Trump criticized authorities in December for taking the classified documents, saying on Truth Social that "under the Presidential Records Act and the very well established Clinton Socks Case, the raid of Mar-a-Lago by the FBI, and the taking of documents and many other items, was ILLEGAL. Everything should be returned, at once!"

Meanwhile, Barr believes that the classified documents case has more merit than the investigation led by Manhattan District Attorney Alvin Bragg's office.

Bill Barr Says Trump Should Be 'Most-concerned'-about-this-investigation
Former U.S. Attorney General Bill Barr speaks at a meeting of the Federalist Society on September 20, 2022, in Washington, D.C. Barr, who served during the Trump administration, warned that Donald Trump should worry more... Photo by Win McNamee/Getty Images

"I don't think it has any merit.
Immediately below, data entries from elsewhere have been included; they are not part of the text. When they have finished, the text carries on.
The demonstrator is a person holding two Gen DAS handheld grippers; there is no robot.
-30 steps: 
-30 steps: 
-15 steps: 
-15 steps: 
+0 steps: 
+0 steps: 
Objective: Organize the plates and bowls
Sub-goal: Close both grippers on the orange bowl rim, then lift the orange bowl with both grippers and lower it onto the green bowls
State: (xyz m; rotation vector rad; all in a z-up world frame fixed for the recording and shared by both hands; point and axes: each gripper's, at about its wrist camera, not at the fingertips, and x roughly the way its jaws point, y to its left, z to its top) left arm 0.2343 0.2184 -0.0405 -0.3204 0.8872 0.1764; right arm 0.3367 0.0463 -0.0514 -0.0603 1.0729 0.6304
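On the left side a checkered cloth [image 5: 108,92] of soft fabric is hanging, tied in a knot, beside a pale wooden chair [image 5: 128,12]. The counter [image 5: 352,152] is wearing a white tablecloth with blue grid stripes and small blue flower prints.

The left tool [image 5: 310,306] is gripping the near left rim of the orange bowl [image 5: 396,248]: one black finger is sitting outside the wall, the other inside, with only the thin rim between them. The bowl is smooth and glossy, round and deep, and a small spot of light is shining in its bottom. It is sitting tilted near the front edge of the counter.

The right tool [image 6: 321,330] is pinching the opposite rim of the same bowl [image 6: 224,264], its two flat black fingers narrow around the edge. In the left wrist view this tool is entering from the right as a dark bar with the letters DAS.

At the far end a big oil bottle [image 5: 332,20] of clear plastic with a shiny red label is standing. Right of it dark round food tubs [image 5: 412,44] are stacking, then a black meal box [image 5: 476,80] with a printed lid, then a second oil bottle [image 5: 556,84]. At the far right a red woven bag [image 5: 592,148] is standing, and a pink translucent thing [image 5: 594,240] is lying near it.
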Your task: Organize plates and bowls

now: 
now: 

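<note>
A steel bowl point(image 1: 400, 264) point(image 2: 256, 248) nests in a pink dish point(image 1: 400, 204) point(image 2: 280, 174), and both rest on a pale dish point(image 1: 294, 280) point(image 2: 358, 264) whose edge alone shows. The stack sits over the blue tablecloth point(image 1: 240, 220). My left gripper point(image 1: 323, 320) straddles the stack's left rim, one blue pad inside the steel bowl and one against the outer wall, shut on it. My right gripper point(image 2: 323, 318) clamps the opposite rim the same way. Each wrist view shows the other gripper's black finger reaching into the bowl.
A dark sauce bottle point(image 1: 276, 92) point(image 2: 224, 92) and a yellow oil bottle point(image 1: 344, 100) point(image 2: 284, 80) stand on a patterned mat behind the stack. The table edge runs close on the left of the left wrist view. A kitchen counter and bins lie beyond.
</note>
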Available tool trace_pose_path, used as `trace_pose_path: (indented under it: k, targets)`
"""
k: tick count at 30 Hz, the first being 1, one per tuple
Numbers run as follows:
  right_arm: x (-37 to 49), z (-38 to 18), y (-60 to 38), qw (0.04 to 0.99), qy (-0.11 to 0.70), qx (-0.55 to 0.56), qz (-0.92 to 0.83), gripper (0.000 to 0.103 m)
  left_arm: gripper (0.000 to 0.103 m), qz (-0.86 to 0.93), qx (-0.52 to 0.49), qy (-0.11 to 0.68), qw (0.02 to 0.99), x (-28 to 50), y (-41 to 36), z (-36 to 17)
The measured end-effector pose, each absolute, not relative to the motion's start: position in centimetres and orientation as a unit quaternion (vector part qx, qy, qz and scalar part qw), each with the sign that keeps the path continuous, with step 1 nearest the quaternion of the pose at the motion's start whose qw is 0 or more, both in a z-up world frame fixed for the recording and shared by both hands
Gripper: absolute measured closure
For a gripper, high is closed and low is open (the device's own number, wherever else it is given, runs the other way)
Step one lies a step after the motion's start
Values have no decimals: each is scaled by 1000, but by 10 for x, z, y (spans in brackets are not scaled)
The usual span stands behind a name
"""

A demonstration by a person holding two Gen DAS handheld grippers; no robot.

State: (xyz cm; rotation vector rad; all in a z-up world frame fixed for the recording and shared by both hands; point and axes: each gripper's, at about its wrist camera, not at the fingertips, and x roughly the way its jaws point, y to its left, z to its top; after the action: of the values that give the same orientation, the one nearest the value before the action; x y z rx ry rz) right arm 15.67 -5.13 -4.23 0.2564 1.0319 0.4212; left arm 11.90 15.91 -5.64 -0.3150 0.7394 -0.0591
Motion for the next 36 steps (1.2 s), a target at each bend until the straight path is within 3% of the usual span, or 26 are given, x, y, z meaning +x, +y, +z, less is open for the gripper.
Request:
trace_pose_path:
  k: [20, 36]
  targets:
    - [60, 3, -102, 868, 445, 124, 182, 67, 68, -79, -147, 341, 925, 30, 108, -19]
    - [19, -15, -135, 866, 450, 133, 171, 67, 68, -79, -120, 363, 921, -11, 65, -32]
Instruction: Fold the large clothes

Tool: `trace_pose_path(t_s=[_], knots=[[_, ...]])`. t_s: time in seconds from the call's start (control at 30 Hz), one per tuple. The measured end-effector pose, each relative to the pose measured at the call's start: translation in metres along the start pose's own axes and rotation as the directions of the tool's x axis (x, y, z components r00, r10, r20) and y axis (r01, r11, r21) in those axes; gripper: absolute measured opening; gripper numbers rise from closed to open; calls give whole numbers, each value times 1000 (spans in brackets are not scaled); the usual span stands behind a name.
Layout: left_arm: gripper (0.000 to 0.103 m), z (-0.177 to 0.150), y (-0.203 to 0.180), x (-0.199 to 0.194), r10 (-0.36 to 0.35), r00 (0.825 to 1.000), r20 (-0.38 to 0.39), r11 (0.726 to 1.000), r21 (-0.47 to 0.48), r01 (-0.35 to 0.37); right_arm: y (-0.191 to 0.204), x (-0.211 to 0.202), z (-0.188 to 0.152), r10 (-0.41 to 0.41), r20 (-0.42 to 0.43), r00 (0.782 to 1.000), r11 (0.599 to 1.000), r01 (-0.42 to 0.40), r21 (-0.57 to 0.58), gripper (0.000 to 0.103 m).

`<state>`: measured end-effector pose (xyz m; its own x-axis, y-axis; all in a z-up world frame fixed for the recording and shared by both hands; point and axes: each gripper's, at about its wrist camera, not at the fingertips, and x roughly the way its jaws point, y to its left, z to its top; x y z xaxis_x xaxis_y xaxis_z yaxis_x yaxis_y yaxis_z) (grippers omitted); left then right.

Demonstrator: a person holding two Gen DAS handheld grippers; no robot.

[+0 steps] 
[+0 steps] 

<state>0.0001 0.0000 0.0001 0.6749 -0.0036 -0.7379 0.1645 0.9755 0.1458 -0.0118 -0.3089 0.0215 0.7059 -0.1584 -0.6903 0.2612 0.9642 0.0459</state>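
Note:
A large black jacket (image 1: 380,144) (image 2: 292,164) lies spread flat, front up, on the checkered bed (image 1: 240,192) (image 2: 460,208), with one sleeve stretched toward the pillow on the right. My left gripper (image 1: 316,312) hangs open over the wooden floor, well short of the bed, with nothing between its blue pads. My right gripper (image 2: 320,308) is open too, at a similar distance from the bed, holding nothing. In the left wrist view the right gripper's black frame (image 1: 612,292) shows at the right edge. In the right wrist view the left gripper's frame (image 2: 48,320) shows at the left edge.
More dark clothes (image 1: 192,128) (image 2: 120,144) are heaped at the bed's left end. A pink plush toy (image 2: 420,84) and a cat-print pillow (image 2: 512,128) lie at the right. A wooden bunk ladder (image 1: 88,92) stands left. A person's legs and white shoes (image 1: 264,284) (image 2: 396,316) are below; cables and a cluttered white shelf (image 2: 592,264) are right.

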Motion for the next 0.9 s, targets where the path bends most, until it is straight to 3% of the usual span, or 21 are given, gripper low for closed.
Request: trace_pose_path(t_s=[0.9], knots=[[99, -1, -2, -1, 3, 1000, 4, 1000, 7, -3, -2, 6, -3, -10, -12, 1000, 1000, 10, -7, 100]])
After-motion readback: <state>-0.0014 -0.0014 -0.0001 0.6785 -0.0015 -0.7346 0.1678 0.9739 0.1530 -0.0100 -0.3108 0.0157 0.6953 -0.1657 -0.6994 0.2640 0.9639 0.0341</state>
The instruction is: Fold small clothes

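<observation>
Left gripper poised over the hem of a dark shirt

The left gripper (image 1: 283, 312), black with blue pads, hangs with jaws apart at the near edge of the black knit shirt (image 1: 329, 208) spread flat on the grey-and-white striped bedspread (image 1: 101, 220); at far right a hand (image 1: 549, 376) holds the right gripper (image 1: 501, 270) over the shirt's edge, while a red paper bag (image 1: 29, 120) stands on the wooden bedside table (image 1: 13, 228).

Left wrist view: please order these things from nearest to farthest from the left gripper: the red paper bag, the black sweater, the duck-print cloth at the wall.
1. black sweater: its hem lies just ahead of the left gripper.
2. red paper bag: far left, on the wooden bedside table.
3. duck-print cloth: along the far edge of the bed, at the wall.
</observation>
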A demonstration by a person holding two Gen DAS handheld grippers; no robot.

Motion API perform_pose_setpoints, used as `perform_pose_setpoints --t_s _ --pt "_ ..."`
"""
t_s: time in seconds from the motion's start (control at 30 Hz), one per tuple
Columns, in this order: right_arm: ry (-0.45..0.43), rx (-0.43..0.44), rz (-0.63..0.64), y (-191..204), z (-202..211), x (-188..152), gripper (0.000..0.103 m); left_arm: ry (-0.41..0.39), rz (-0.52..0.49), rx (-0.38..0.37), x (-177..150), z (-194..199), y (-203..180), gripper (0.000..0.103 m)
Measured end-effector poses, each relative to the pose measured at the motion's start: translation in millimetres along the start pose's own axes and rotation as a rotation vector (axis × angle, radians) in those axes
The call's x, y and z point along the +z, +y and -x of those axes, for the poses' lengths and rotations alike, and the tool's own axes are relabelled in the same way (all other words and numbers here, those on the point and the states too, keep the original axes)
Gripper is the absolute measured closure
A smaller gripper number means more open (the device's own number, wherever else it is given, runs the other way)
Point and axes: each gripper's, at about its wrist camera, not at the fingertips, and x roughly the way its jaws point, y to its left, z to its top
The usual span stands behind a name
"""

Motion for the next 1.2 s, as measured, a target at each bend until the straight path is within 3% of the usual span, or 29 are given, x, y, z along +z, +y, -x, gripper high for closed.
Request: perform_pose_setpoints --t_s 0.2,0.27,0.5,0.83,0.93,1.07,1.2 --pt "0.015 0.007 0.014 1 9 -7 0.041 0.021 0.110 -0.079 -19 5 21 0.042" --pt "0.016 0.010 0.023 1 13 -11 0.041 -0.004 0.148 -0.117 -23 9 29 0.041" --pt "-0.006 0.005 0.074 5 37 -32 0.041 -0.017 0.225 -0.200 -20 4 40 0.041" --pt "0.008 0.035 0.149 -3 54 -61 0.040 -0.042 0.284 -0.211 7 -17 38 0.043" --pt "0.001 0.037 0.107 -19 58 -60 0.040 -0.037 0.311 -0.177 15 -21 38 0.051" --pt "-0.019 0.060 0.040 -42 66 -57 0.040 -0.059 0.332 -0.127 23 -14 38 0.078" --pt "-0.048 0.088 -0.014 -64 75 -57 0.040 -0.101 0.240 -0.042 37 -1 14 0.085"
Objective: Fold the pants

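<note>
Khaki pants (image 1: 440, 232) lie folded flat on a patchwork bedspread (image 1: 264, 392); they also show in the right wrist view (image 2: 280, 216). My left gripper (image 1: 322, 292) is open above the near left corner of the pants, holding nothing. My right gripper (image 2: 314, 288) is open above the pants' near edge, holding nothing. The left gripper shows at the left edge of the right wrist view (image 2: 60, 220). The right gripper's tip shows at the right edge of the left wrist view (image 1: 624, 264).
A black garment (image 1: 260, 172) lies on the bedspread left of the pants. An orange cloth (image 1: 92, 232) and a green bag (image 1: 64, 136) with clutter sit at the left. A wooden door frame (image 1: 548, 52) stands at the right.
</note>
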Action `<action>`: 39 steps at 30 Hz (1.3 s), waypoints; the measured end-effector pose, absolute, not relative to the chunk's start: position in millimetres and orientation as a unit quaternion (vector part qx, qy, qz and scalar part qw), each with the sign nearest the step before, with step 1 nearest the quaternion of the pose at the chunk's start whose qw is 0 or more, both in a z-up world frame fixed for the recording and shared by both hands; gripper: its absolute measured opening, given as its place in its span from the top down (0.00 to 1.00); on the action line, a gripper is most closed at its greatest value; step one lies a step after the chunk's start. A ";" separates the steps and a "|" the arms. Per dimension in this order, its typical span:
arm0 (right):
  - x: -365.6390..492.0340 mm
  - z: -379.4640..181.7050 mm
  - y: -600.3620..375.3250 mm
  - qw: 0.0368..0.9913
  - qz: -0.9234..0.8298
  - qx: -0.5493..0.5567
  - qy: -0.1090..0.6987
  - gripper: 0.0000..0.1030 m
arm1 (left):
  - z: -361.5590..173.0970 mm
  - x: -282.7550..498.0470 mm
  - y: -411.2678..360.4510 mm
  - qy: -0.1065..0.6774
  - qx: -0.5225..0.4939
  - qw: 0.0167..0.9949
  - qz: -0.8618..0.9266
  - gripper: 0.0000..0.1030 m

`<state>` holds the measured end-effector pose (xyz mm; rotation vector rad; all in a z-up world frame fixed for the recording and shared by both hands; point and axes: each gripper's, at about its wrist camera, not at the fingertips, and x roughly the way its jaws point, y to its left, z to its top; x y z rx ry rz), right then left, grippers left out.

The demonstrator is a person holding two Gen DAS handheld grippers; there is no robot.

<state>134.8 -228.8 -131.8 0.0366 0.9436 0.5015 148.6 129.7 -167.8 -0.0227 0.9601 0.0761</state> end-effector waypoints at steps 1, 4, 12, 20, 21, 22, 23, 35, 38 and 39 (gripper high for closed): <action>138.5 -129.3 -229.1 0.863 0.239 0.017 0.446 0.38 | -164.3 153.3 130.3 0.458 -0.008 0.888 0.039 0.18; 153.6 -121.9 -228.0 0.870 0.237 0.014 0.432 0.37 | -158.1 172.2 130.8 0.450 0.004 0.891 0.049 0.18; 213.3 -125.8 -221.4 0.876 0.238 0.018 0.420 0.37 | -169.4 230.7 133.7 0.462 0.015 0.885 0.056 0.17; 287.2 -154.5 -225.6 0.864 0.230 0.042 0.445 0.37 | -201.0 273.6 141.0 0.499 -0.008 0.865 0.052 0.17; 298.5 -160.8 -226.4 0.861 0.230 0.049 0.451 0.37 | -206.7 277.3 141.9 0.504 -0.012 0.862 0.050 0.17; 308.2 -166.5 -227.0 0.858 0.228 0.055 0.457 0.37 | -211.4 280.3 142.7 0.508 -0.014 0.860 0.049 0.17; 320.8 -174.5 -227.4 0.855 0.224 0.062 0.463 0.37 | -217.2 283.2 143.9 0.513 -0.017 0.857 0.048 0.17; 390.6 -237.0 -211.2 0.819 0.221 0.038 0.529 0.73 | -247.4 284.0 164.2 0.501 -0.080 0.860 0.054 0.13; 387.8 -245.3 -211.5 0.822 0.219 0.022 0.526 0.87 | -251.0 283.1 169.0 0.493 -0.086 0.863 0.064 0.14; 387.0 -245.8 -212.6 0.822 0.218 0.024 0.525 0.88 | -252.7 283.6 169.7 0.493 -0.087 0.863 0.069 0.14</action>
I think it is transparently an abuse of prosecutorial power to accomplish a political end," Barr said Sunday about Bragg's investigation.

Trump surrendered to the Manhattan courthouse on Tuesday afternoon and was arraigned on charges related to the investigation led by Bragg's office into an alleged finance violation committed by Trump's presidential campaign in 2016. He is now the first president to be indicted in American history and has been charged with 34 counts of falsifying business records in an attempt to hide a reimbursement made to his former personal attorney Michael Cohen, who paid $130,000 to adult film star Stormy Daniels to stay quiet ahead of the 2016 presidential election about an affair she claimed she had with Trump in 2006. Trump has denied the affair and asserted his innocence throughout the investigation.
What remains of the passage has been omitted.